### WHAT IS EXPECTED
Write out again, exactly, the lines below starting at the one with "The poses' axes" and ending at the one with "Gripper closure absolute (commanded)".

[[ INFORMATION PROVIDED open ]]

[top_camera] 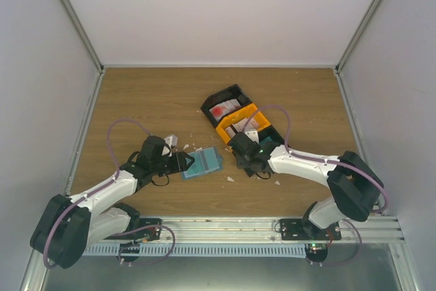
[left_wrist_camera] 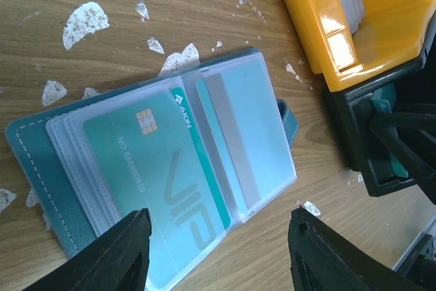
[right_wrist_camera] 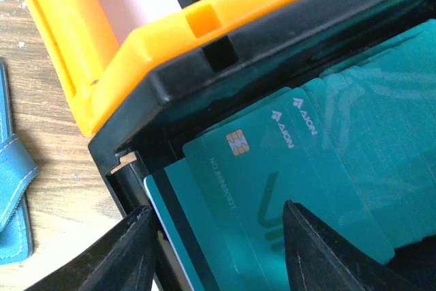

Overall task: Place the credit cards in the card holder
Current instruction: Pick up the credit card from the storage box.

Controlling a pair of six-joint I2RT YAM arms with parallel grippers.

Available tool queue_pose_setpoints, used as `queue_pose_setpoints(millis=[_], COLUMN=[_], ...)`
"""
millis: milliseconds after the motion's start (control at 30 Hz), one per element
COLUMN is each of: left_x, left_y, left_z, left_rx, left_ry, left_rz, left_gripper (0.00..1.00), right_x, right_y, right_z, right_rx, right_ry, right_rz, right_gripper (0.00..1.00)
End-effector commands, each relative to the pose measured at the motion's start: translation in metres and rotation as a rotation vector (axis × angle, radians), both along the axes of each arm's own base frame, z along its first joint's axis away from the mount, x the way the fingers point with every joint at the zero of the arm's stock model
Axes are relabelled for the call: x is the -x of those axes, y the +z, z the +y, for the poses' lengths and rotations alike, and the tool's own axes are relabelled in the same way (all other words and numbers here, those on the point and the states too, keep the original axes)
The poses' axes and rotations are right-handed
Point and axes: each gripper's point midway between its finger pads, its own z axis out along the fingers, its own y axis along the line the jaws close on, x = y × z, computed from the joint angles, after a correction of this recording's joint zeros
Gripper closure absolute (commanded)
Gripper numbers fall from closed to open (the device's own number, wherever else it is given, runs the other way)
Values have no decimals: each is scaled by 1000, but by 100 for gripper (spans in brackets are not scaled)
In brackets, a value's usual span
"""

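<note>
Gaping partway | left fingers (left_wrist_camera: 116, 253) over card holder (left_wrist_camera: 240, 134) | right fingers (right_wrist_camera: 128, 253) over credit cards (right_wrist_camera: 327, 161)

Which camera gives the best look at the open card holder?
Left wrist: the card holder fills the frame, lying open with a teal card in a clear sleeve. Top external shows it only small and without detail; right wrist catches only its blue edge.

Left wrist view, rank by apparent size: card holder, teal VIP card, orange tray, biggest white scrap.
1. card holder
2. teal VIP card
3. white scrap
Orange tray: cropped by the frame edge, so unranked.
</note>
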Motion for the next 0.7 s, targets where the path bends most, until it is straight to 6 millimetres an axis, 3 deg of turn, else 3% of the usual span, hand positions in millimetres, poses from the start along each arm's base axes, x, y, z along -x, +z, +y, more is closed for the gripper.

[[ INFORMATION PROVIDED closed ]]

### ANSWER TO THIS PROBLEM
The poses' axes and rotations are right-handed
Point and axes: each gripper's point midway between its finger pads, its own z axis out along the fingers, its own y axis along the line the jaws close on, x = y × z, computed from the joint angles, after a correction of this recording's joint zeros
Gripper closure absolute (commanded)

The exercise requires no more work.